20.1 Series A Round Terms (Indicative)
| Term | Indicative Terms |
|---|---|
| Issuer | Vitalis Group SA (Pty) Ltd |
| Round size | R1,000,000,000 (One billion Rand) |
| Instrument | Series A Preferred Shares, convertible into Ordinary Shares at IPO or qualified exit |
| Pre-money valuation | R450 million (founder, sweat-equity and seed pool) |
| Post-money valuation | R1,450 million |
| Series A shareholding | 68.97% on a fully diluted basis |
| Cornerstone allocation | R300–500 million for a single lead, with reserved board seat |
| Liquidation preference | 1.0x non-participating, with conversion to ordinary |
| Anti-dilution | Broad-based weighted average |
| Dividend | 8% cumulative, payable in cash or PIK at Company election, suspended pre-breakeven |
| Information rights | Quarterly management accounts, audited annuals, board pack access |
| Board representation | 4 of 11 directors (Series A class), including the Chair |
| Reserved matters | Standard list including budget, capex >R50M, M&A, executive comp, related-party |
| Tag and drag rights | Standard, drag at 75% threshold |
| Use of proceeds | See Section 1.7 and chart at Section 1.7 |
| Conditions precedent | PA / FSCA licence in principle; KYC and FICA; due diligence sign-off |
| Long-stop date | 12 months from term sheet signature |
20.2 Capitalisation Table Evolution
| Shareholder Group | At Founding | Post-Series A | Post-Series B (Yr 4) | Post-IPO (Yr 7, illustrative) |
|---|---|---|---|---|
| Founders / Management | 70% | 21.7% | 17.0% | 12.5% |
| ESOP and incentive pool | 15% | 4.7% | 5.5% | 5.0% |
| Seed / friends and family | 15% | 4.7% | 3.7% | 2.7% |
| Series A investors | — | 68.9% | 53.8% | 39.5% |
| Series B investors | — | — | 20.0% | 14.7% |
| IPO new investors (free float) | — | — | — | 25.6% |
| Total | 100% | 100% | 100% | 100% |
20.3 Investor Returns Framework
The Company has modelled three exit scenarios (IPO base case, trade
sale, and secondary continuation) under Base, Upside, and Downside
operating scenarios. The aggregated 3×3 matrix of returns to a Series A
investor is presented below.
| Scenario | IRR to Series A | MOIC at Exit | Exit Path Assumption |
|---|---|---|---|
| Upside × IPO (Yr 7) | 42.1% | 4.6x | IPO valuation R22-26 Bn, partial sell-down at IPO |
| Base × IPO (Yr 7) | 28.4% | 3.2x | IPO valuation R18-22 Bn |
| Downside × IPO (Yr 8) | 15.8% | 2.1x | IPO delayed 12 months, valuation R12-15 Bn |
| Base × Trade sale (Yr 6) | 24.8% | 2.8x | Strategic buyer at ~12x EBITDA |
| Downside × Trade sale (Yr 7) | 12.4% | 1.8x | Trade sale at 9x EBITDA (compressed) |
| Base × Secondary (Yr 5) | 18.2% | 1.7x | Secondary to PE continuation fund |
| Stress (combined downside) | 6.0% | 1.3x | Distressed sale Year 8 at book + 25% |
20.4 Exit Waterfall — Illustrative Base Case
Illustrative distribution of IPO proceeds to a Series A investor in
the Base × IPO scenario, assuming a Year-7 listing at the mid-point of
the indicated range (~R20 Bn enterprise value).

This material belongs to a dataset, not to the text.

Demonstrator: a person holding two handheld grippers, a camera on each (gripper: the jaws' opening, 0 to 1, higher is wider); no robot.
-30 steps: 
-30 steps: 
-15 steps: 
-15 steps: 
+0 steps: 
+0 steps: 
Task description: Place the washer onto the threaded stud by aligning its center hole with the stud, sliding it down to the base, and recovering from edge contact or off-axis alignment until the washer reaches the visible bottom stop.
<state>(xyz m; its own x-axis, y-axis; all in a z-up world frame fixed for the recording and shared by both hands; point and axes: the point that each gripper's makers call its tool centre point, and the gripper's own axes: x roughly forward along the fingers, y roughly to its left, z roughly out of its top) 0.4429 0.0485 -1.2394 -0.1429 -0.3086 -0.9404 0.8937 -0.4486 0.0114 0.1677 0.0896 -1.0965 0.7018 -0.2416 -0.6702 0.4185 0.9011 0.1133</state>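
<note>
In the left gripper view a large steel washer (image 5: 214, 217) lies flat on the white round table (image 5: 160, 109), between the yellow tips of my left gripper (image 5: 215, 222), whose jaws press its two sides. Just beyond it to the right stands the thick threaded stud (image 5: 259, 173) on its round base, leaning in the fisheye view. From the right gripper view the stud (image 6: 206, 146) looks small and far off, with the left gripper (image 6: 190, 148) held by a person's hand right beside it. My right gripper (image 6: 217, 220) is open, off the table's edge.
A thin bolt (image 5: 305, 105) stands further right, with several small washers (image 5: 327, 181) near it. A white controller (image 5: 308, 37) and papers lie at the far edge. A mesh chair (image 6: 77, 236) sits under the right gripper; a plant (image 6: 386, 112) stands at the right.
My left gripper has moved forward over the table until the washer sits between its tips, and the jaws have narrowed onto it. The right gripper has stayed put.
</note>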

| Component | Amount (R million) | Notes |
|---|---|---|
| Series A investment (cost) | 1,000 | Year 0 |
| Cumulative PIK dividends (Yr 1-7) | ~640 | 8% cumulative, suspended pre-breakeven |
| Pro-rata IPO value (39.5% × R20 Bn) | ~7,900 | Pre-secondary sell-down |
| Less: PIK redemption out of proceeds | (640) | |
| Net Series A distribution at IPO | ~7,260 | 7.26x gross-of-PIK MOIC |
| Series A IRR (Year 7 IPO) | 28.4% | After PIK and management fees |
20.5 Comparable Transactions and Valuation Validation
The target IPO valuation range is supported by reference to South
African and emerging-market comparables. The Company’s growth-adjusted
EBITDA multiple sits between the high-growth peer (Discovery 2008-2012)
and steady-state insurance peers, which we believe reflects the
integrated business model fairly.
| Comparable | EV / EBITDA | P / EV (Life) | EBITDA growth (%) | Geography |
|---|---|---|---|---|
| Discovery (current) | 14.2x | 1.4x | 12-15% | SA / UK |
| Sanlam | 8.6x | 1.1x | 6-8% | SA |
| Old Mutual | 7.8x | 0.9x | 4-6% | SA / Africa |
| Outsurance Group | 11.4x | n/a | 10-12% | SA / AUS |
| Lemonade (US, growth) | — | n/a | 30%+ | USA |
| Implied Vitalis Yr 7 (Base) | 12.0x | 1.3x | 22% | SA / SADC |
Confidential — this business plan is provided to prospective investors and lenders for evaluation purposes only and may not be reproduced or distributed without the written consent of Vitalis Group South Africa (Pty) Ltd.